Four days later, however, the same newspaper interviewed Dr. Richard House, referred to in the article as a leading psychologist. Here the paper states the expert’s opinion as ‘giving iPads to babies is tantamount to child abuse‘ because it is ‘playing Russian roulette’ with their development‘. Indeed, the headline of the story also refers to use of iPads as like playing ‘Russian roulette’ with a child’s development. He is also quoted as saying that parents should ‘proceed with caution’ to avoid a ‘developmental catastrophe’. These comments – particularly the reference to use of iPads being ‘tantamount to abuse’ – do not rationally describe the research findings (assuming this story has come on the back of the Childwise survey reported in the same newspaper 4 days before).

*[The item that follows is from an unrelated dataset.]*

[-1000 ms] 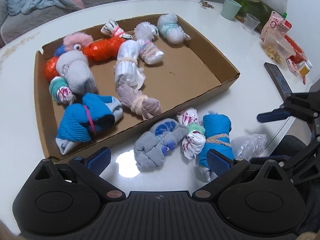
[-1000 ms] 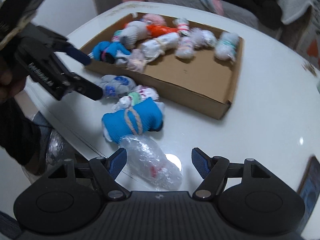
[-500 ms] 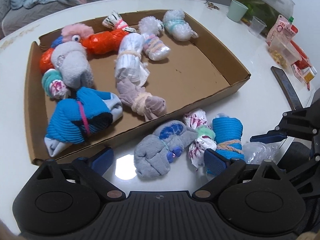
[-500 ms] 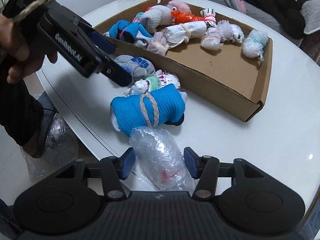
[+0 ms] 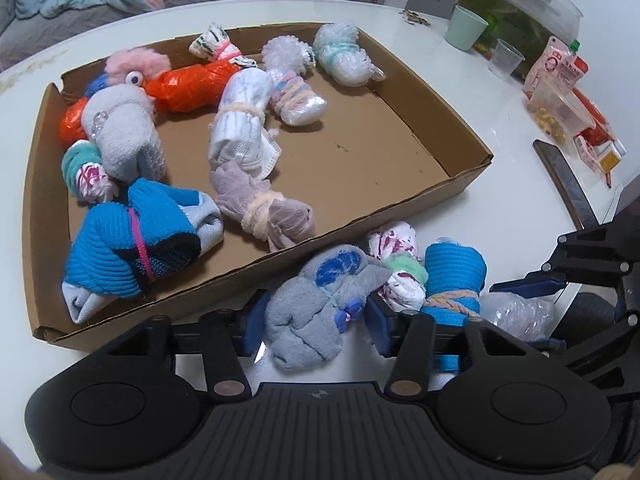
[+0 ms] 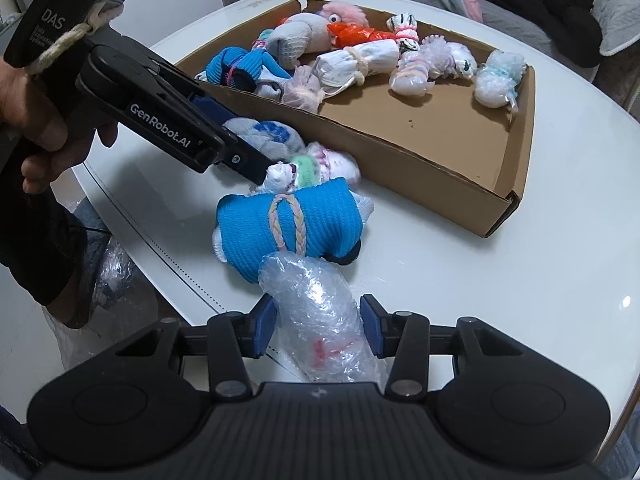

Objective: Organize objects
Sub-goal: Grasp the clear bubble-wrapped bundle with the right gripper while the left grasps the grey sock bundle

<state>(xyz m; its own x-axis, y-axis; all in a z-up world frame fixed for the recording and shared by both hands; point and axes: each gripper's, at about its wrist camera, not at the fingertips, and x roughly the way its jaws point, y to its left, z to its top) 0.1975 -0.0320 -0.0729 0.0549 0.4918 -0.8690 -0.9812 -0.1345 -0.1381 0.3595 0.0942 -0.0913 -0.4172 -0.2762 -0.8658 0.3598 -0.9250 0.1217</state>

In another Research the Headlines post on this topic, one of our other writers spoke about the moral panic around the use of technology by children in our society. Again, like the coverage around research on this topic at that point, the media focus is heavily opinion-based, moving quite far away from the actual research evidence and using highly emotive language to discuss the topic. As a child psychologist, the terms ‘playing Russian roulette with a child’s development’ and risk of ‘developmental catastrophe’ are alien to me. During the coverage on this topic back in February, readers scrutinised some of the claims which lead to several outlets backtracking and editing published headings. It is a pity that, with the passage of time, we end up in the same scenario on this topic.
Conclusion in January 2017
It is with great disappointment then that I end this blog post with the same sentence I ended with in September 2015! It is a pity that, with the passage of time, we end up in the same scenario on this topic! Hopefully though this letter will help shift focus to an evidence based approach to the development and publication of any screen time guidelines that are produced.